If a line in the entries below includes "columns", pick it out and copy it.

____ EXTRACTED RECORDS

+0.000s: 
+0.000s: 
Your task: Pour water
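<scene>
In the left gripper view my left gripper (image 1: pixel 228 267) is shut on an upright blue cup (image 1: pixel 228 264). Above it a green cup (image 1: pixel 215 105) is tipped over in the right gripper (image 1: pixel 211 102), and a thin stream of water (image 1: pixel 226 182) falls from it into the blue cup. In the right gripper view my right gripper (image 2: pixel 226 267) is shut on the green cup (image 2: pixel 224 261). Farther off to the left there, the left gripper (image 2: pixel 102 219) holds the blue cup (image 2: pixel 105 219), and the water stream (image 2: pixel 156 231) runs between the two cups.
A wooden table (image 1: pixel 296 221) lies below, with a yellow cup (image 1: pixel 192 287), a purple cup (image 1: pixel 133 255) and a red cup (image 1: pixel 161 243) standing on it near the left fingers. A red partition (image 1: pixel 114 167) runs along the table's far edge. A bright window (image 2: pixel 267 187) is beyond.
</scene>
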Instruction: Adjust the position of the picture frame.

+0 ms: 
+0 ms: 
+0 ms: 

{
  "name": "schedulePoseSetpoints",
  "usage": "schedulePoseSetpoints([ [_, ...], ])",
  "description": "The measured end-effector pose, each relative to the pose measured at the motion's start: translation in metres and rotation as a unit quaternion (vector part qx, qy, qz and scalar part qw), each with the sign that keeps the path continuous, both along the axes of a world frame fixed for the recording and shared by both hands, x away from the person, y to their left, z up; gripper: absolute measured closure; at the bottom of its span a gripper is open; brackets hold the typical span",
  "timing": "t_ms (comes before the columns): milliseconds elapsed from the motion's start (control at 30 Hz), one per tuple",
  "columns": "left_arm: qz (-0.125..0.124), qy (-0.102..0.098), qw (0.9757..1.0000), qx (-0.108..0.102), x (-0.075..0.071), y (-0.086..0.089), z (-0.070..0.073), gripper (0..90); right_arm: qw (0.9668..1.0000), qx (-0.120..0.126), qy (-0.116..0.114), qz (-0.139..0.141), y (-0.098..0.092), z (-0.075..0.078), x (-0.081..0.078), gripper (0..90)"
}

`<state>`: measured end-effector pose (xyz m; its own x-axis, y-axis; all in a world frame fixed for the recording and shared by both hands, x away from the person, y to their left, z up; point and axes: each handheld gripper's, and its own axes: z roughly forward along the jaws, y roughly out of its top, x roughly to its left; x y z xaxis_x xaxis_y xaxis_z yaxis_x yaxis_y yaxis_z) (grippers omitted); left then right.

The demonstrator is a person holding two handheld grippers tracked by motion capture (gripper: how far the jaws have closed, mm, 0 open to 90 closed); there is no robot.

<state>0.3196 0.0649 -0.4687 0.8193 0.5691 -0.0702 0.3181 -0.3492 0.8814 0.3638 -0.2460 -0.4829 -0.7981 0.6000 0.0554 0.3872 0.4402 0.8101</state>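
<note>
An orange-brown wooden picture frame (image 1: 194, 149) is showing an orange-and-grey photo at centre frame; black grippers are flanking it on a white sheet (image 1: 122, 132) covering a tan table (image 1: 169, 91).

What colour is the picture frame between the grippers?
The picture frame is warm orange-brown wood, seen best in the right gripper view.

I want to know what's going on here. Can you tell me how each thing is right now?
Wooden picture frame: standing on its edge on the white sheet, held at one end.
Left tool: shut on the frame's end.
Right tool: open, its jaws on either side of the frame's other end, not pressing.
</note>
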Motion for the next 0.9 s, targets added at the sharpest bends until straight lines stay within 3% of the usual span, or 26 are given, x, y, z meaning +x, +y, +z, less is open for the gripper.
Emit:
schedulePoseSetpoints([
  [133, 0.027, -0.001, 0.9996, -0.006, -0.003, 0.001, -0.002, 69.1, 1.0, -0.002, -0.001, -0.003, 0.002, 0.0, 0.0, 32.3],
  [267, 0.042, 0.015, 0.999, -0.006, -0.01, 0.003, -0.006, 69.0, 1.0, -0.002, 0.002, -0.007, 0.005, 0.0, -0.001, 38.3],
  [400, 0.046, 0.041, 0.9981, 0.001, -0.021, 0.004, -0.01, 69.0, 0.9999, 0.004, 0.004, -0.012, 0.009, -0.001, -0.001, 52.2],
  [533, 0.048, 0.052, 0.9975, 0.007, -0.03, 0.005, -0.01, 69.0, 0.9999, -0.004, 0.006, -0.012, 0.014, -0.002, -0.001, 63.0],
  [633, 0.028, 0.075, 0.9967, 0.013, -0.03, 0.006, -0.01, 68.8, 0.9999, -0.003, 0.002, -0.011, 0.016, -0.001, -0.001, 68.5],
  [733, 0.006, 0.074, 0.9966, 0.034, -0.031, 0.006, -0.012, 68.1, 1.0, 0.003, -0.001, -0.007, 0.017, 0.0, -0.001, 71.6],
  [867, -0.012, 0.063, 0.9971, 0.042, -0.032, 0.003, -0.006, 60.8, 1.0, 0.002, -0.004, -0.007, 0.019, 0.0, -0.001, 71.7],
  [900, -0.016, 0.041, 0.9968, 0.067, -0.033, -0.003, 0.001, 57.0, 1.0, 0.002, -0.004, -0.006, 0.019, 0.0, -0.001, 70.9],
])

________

▸ ANSWER FOR THE TASK
  "timing": "t_ms (comes before the columns): milliseconds elapsed from the motion's start (control at 30 Hz), one per tuple",
  "columns": "left_arm: qz (-0.125..0.124), qy (-0.102..0.098), qw (0.9757..1.0000), qx (-0.108..0.102), x (-0.075..0.071), y (-0.086..0.089), z (-0.070..0.073), gripper (0..90); right_arm: qw (0.9668..1.0000), qx (-0.120..0.126), qy (-0.116..0.114), qz (-0.139..0.141), y (-0.098..0.092), z (-0.075..0.078), x (-0.081..0.078), gripper (0..90)"

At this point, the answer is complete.